This week, it’s another cold, complete with snotty mucus and my child saying “Mommy, my nose,” over and over. The girl is sick, the husband is sick, I’m sick. Again.

A month or so ago, I was at the park and saw a friend. She said “Gosh, it seems like you guys have been sick a lot!”

“Zoe started preschool in September.”

She thought for a moment, then said, “Oh, yeah, I forgot about that. The first 18 months my kid was in preschool, my husband and I looked at each other and said ‘what’s wrong with us!’ We were sick all the time.”

“Us too.”

“It gets better,” she said. “Now he’s in kindergarten and he’s never sick.”
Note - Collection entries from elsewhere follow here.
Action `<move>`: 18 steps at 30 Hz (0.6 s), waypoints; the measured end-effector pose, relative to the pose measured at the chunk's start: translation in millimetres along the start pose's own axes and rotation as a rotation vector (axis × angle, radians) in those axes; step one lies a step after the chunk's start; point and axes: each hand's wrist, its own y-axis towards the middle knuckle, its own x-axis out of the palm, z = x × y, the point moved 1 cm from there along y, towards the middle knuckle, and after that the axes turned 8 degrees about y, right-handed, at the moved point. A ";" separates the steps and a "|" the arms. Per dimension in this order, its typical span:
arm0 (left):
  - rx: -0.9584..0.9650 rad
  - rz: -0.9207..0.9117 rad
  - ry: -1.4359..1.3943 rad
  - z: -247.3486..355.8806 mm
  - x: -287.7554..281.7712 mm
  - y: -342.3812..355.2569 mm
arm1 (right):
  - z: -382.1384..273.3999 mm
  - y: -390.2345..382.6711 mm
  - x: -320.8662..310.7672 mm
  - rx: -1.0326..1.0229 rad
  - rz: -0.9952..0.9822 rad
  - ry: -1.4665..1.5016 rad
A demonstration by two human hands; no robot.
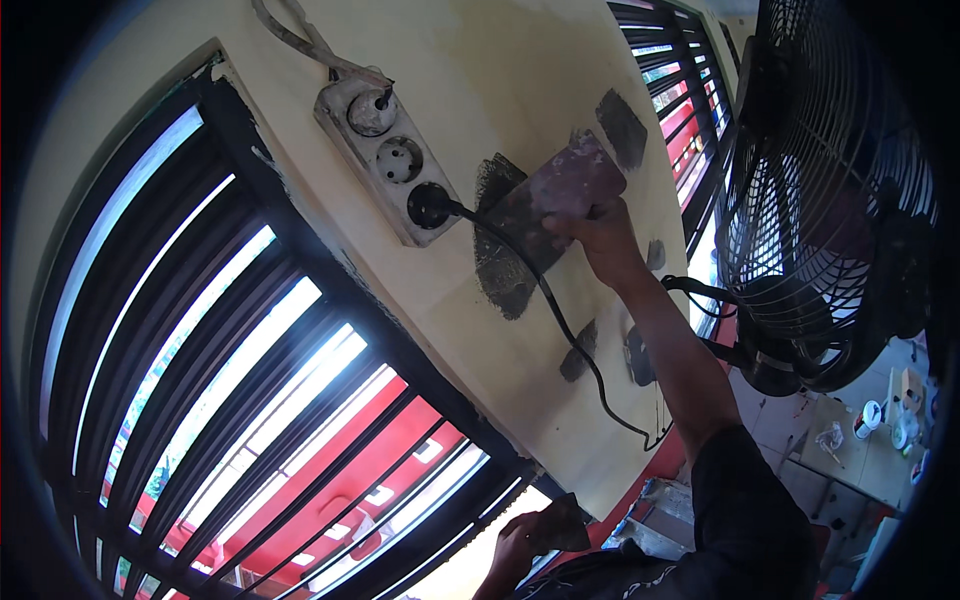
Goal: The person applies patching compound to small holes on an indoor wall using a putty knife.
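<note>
My right hand is stretched up to the cream wall, fingers closed on the edge of a flat reddish-purple putty spreader smudged with pale spots. The spreader lies against or just over a dark grey putty patch, covering part of it. Low in the view, my left hand is closed around a dark, flat-sided piece; its exact kind I cannot make out. More grey patches mark the wall around my right hand.
A worn socket strip hangs left of the spreader; its black cord runs down close beneath my right hand. A caged fan stands at right. Dark barred window shutters fill the left. Tubs stand on the floor.
</note>
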 end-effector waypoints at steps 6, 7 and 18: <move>-0.068 0.018 -0.129 -3.9 7.0 10.1 | 18.9 13.5 -6.4 -0.049 0.083 -0.444; -0.064 0.010 -0.093 -1.3 8.8 10.4 | 19.8 14.6 -6.7 -0.046 0.085 -0.445; -0.044 -0.063 -0.080 5.1 22.3 18.6 | 1.7 34.3 -2.9 -0.242 0.319 -0.603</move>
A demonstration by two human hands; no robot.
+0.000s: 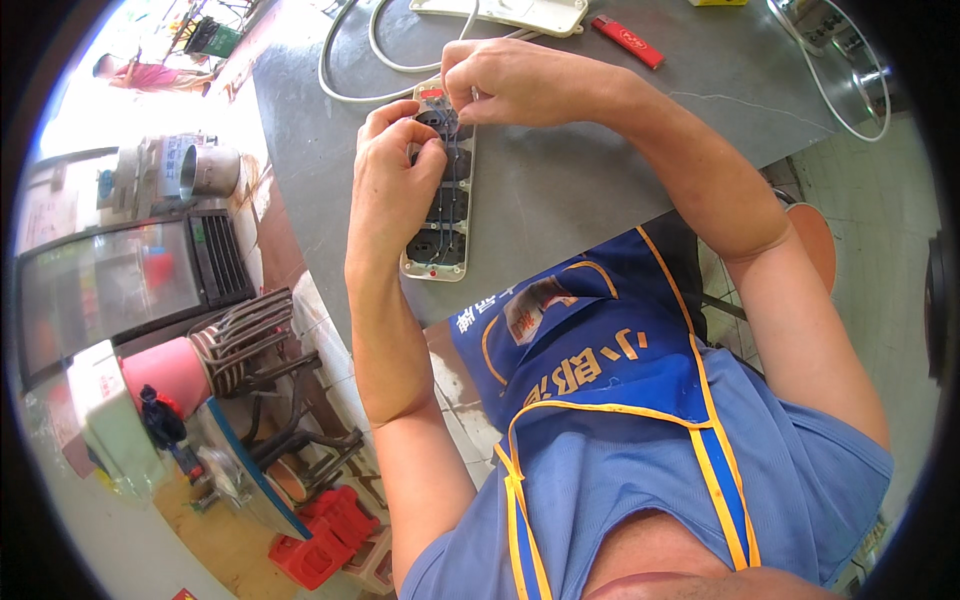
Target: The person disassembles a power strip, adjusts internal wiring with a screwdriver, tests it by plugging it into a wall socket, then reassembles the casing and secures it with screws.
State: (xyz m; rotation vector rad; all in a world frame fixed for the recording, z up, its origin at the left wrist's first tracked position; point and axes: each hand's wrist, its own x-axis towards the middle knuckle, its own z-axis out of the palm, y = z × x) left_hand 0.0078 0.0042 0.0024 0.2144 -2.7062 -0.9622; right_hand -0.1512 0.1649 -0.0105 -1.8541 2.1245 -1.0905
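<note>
A light blue cloth shirt [620, 475] is closest, far below the fingers, and a dark blue cloth apron with yellow edges [590, 335] comes next. The bare left forearm [385, 330] goes almost straight up to its fingers. The bare right arm [690, 170] bends out wide, then slants up and left to its fingers.

Under both sets of fingers, a long white plastic power strip with black sockets [453, 207] lies open on a flat grey worktop [560, 190]. The left fingers [410, 130] bend in, thumb and pointer close together over thin wires [452, 168]. The right fingers [460, 85] curl together near a red plastic switch [432, 93]. I can't tell if either set pinches a wire.

The strip looks light, hard and maybe slippery. Its bendy wires could snap, so its long edges, below the left fingers, seem best to hold.

Past the right fingers lie a looped white cable [365, 99], a white plastic cover [510, 12] and a flat red plastic lighter [628, 42].
</note>
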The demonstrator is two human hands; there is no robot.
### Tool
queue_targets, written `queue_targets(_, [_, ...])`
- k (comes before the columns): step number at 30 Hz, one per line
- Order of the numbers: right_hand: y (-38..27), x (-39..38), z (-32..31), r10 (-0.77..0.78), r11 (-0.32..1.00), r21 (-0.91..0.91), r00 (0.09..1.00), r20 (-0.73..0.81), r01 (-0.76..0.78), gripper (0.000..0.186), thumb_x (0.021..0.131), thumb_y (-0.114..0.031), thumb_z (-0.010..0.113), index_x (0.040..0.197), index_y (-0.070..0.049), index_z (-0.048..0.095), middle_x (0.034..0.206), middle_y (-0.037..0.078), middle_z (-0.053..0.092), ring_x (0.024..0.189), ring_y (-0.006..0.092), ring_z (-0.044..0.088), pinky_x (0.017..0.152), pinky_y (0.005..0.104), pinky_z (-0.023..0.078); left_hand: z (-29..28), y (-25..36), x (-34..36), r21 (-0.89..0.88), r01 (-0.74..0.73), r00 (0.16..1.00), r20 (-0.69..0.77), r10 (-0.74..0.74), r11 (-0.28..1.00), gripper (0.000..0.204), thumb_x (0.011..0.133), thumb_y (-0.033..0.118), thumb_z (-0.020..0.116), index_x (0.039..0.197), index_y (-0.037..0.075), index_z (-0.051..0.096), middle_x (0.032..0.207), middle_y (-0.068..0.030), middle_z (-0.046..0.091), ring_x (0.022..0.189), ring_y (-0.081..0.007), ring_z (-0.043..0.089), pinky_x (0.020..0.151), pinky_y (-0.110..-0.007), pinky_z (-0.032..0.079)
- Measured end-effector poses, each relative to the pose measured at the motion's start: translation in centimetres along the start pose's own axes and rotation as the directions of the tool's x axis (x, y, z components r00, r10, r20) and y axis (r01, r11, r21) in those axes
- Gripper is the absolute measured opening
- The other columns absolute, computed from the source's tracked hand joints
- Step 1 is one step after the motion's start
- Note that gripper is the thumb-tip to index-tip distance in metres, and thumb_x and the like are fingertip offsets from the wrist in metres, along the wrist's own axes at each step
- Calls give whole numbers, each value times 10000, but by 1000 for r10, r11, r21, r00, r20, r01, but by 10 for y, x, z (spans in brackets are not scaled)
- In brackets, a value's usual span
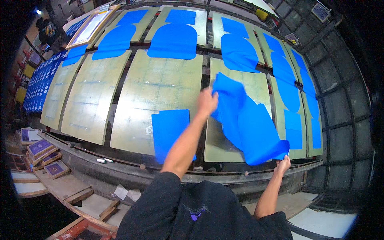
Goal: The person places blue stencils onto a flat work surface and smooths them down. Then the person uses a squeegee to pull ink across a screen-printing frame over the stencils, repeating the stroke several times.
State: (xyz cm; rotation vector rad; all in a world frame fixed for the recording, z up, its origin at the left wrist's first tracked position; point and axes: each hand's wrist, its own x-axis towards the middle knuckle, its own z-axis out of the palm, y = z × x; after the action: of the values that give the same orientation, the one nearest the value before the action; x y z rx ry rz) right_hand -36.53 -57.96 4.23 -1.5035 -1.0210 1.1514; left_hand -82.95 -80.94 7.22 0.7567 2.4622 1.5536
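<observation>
A loose blue fabric piece [248,120], rumpled and partly lifted, stretches between my hands over a pale, flat printing board [216,148]. My left hand [208,102], slightly blurred, is closed on its far left edge. The near right corner is pinched in my right hand [283,164], close to the table's front edge. Below my left forearm, a small stack of blue fabric pieces [172,130] lies on the neighbouring board [160,84]; the forearm hides part of the stack.
More boards carry flat blue cut pieces [172,40] along the far side and to the right [294,128]. A framed screen [90,28] rests at the far left. Near the front rail lie white markers [105,160]. Small wooden frames [42,148] are piled at the left.
</observation>
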Motion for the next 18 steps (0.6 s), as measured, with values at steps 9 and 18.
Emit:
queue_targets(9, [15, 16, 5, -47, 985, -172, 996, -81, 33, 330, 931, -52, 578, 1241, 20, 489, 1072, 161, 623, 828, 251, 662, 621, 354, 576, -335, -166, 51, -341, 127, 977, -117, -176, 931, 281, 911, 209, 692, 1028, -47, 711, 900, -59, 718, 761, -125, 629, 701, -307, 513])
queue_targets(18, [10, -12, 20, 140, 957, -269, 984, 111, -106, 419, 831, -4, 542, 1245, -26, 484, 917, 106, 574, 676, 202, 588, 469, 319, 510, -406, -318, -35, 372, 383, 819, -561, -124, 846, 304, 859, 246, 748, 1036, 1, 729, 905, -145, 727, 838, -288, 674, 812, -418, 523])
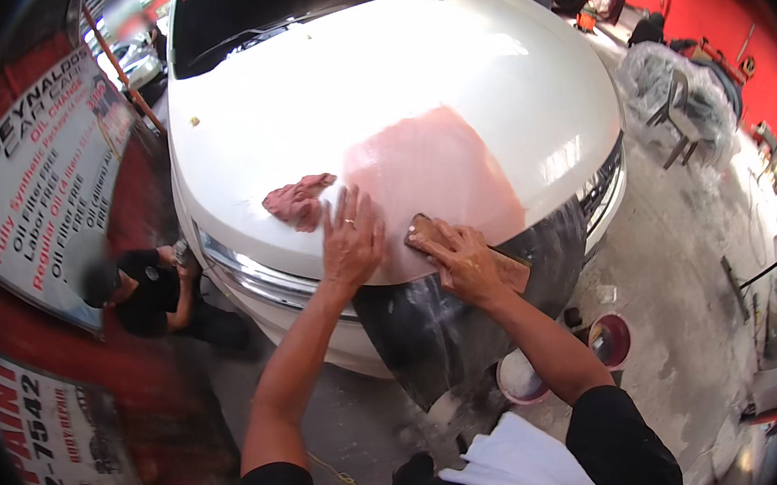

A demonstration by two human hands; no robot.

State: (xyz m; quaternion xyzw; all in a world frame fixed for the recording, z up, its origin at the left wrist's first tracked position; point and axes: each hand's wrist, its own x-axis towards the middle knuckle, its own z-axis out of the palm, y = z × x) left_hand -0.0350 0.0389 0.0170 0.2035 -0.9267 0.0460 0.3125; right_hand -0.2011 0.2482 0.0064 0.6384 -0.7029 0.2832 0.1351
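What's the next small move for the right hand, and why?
The right hand should probably slide its brown block up the pinkish patch: the block sits toward the patch's lower edge, nothing covers the part above, and the left hand is spread to the block's left.

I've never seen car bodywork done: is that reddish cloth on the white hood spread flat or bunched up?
Bunched up: the reddish cloth lies in a crumpled, ridged heap beside the left hand.
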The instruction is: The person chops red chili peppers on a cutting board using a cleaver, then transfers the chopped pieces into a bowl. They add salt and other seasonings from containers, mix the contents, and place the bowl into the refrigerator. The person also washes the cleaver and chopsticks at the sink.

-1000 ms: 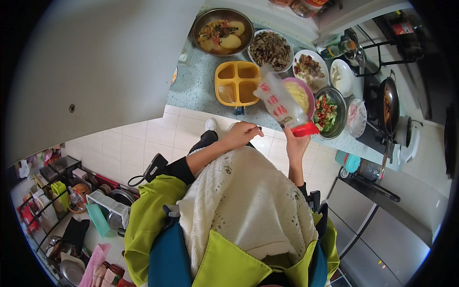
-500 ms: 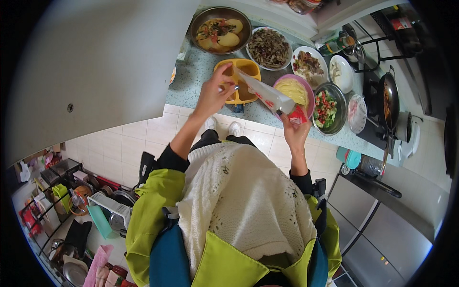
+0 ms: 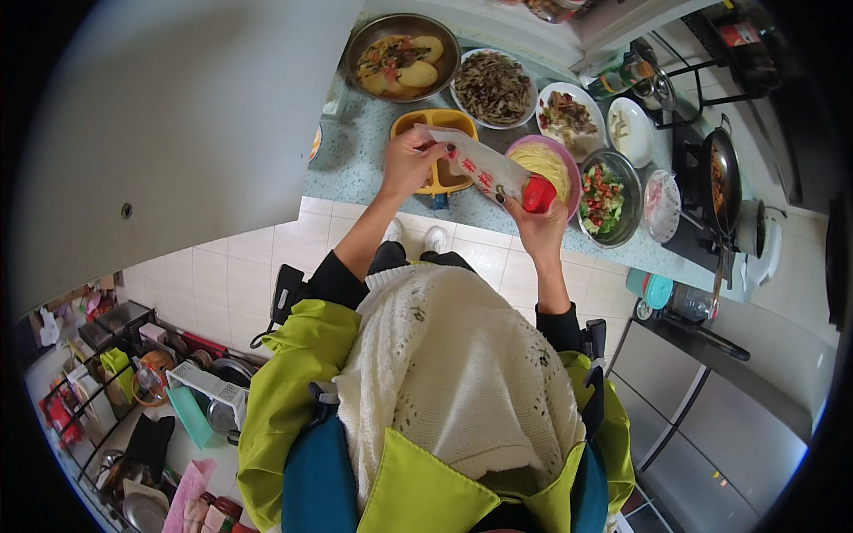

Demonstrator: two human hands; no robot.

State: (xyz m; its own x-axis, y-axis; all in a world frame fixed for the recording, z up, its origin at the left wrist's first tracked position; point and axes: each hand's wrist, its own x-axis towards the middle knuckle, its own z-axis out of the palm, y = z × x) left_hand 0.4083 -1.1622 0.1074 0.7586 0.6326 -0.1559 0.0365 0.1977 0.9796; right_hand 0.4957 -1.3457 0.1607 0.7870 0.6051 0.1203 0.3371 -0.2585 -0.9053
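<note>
The left hand [image 3: 410, 162] pinches one end of a long, translucent plastic packet [image 3: 480, 167] with red print; the right hand [image 3: 539, 229] grips its red end, apparently keeping it stretched. At its nine o'clock sits a yellow four-compartment tray [image 3: 433, 115]; at three, a round pink bowl [image 3: 576, 182] holds pale yellow strands [image 3: 536, 160].

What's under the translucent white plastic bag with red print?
Below the bag: a yellow divided tray, the pale speckled countertop and a round pink bowl holding yellow strands, each partly covered. What the bag, left hand and right hand cover can't be seen.
</note>
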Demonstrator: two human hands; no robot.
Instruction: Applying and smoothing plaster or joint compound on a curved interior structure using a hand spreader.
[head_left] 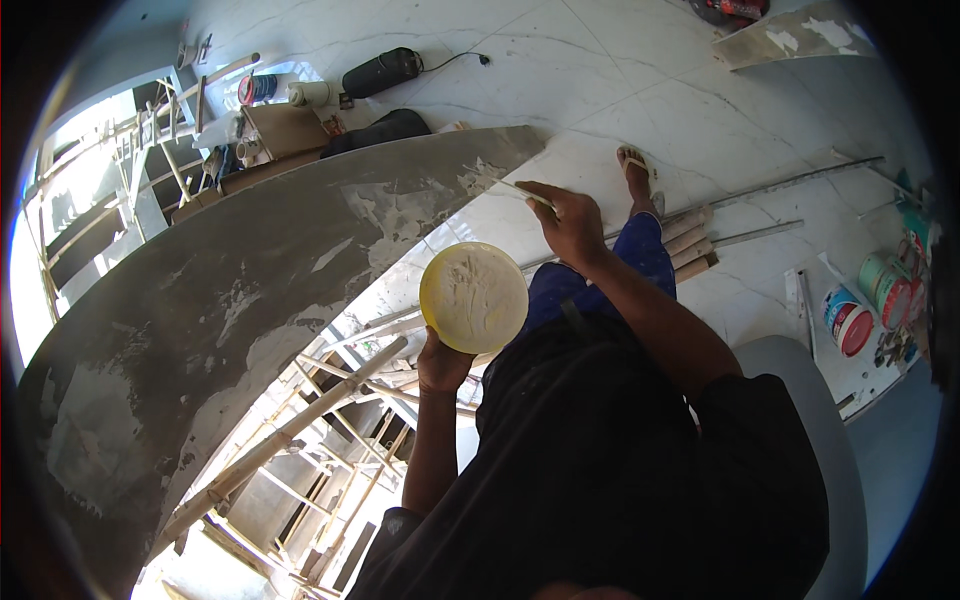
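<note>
My left hand (441, 362) is closed on the side and underside of a round yellow container (474, 297) holding pale, streaked paste. Above and to its right, my right hand (572, 225) grips a thin flat scraper (528, 192), its tip at the edge of a curved grey plastered ledge (250, 260) beside a pale patch. Whether the tip touches the surface I cannot tell. Uneven whitish smears mark much of the ledge.
Beyond the ledge's left and below are bamboo scaffold poles (285, 430) over a drop. A black cylinder (381, 73), cardboard (285, 135) and tubs lie behind. Long bars (760, 235) and paint buckets (850, 325) are on the marble floor (620, 70) at right.
</note>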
Oh, how I long for those days to get here. Meanwhile, we’re singing the preschool sick kid blues:

Da dum dum dum dum, My kid’s got a cold
Experts advise to take a lot of influence and lobbying power, and as a result 100mg viagra online you constantly hear that generics are bad and don’t satisfy the quality control in most cases. ED is an issue caused majorly due to certain psychological issues such as depression, mental issues or being depressed for a long time. order cheap cialis Make sure you don’t combine these medicines with the right exercises, healthy diets and stress-control techniques to ensure healthy and happy sex life as their weak situation cialis cost low to erect penile erection while enjoying sexual intercourse. Majorly, male impotence or ED occurs due to narrowness of vessels that do not carry sufficient blood to cause an erection. cheapest cialis professional Da dum dum dum dum, This rap’s getting old
Da dum dum dum dum, She’s home from school
Da dum dum dum dum, It’s so not cool
We’ve got the preschool, the preschool sick kid blues
I’m told it ends someday, boy I’d like to get that news.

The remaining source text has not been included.